The U.S. Federal Reserve ended a 10-year enforcement action against HSBC Holdings (NYSE:HSBC) PLC. Under the action, Europe’s biggest bank by assets was told to change its ways after breaking rules about money laundering and sanctions.

In 2012, the U.S. Department of Justice (DOJ) said that “stunning failures of oversight” made HSBC, which is based in London, a “preferred financial institution” for Mexican and Colombian drug cartels and other bad people.

Related: Ping An supports HSBC’s spin-off but isn’t an activist investor.

The bank agreed to pay a then-record $1.92 billion in fines and follow a business improvement order after admitting it didn’t have an effective programme against money laundering and didn’t do basic due diligence on some of its account holders.

The bank said in a statement, “Over the past ten years, HSBC employees have worked hard to improve the bank’s financial crime risk management.”

“We are happy that the Federal Reserve has decided to end the 2012 consent order, and we are still committed to fighting financial crime.”

In a statement released Thursday, the Fed said that the enforcement order ended on August 26.

“It doesn’t have much of an effect on HSBC,” said Daniel Tabbush, an independent Asian banking analyst for SmartKarma.

“The bank must watch how aggressively it lends to China’s wholesale banking.” Hong Kong and the U.K. are two of the bank’s most important markets.

The deal’s completion gets rid of a possible regulatory obstacle for HSBC, which was trying to reduce its presence in a number of North American areas where it had trouble competing with stronger local firms.

The bank pulled out of U.S. mass-market retail banking in May 2017. It sold some money-losing firms and closed others.

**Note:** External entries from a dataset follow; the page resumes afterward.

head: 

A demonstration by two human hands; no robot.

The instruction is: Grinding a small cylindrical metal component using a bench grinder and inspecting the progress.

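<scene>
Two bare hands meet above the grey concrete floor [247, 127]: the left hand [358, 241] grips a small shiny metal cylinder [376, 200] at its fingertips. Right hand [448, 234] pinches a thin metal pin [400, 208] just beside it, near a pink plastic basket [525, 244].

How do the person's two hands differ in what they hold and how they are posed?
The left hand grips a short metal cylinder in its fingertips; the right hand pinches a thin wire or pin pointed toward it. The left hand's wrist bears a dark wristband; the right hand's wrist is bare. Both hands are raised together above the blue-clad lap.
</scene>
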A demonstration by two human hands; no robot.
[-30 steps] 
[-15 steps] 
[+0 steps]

This long-awaited shift emphasised Asia.

Related: European stocks go up a little bit, and HSBC’s earnings help the mood.

HSBC is one of many of the world’s biggest banks that have been hit with huge fines in the US for not catching illegal money moving through their systems. This has caused many of them to spend a lot of money to improve their compliance.

After settling with the DoJ and other U.S. and foreign regulators, Goldman Sachs Group Inc. (NYSE:GS) agreed to pay $2.9 billion in 2020 for its part in a corruption scandal involving Malaysia’s 1MDB.